When we talk about open source AI, the term often doesn't mean what we think it does. Unlike traditional open source software, where you can access, modify, and distribute the source code, AI models, particularly large language models (LLMs), present a different challenge. The weights of these models, which are essentially the learned parameters, are often shared as an inscrutable blob. This means that even if you have access to the weights, understanding and modifying them is not straightforward.
Robert Miles highlights this issue in his discussion, pointing out that simply having access to the weights does not equate to true openness. To genuinely replicate or understand an AI model, one would need access to the entire training process, including the data, the order of data presentation, and the specific techniques and software used. Even with all this information, the model remains a black box, making it difficult to truly grasp how it functions.
This distinction is crucial because it impacts how we perceive and utilize these AI models. While companies like Meta may claim to offer open source models, the reality is that without full transparency and reproducibility, the term "open source" loses its traditional meaning. This is not just a semantic issue; it has practical implications. For instance, if a company decides to change the terms of service or discontinue a model, users who depend on it could find themselves in a difficult position.

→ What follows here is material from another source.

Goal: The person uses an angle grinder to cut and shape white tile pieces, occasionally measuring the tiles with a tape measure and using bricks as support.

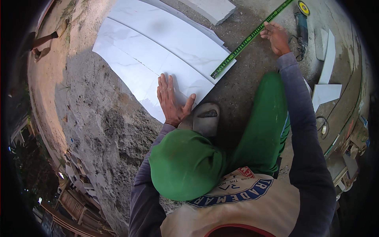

Moreover, the licensing of the weights matters significantly. Can you fine-tune the model for your specific needs? Are you allowed to use the outputs to train new models? Is commercial use permitted? These questions are vital for developers and businesses relying on these models. Therefore, while the spirit of open source might be present, the execution often falls short, leading to a situation where users are still at the mercy of the providing company.
In conclusion, while the idea of open source AI is appealing, it's essential to recognize its limitations. True openness would require not just access to the model weights but also a comprehensive understanding of the training process and the freedom to modify and use the model as needed. Until then, the term "open source AI" remains more of an illusion than a reality.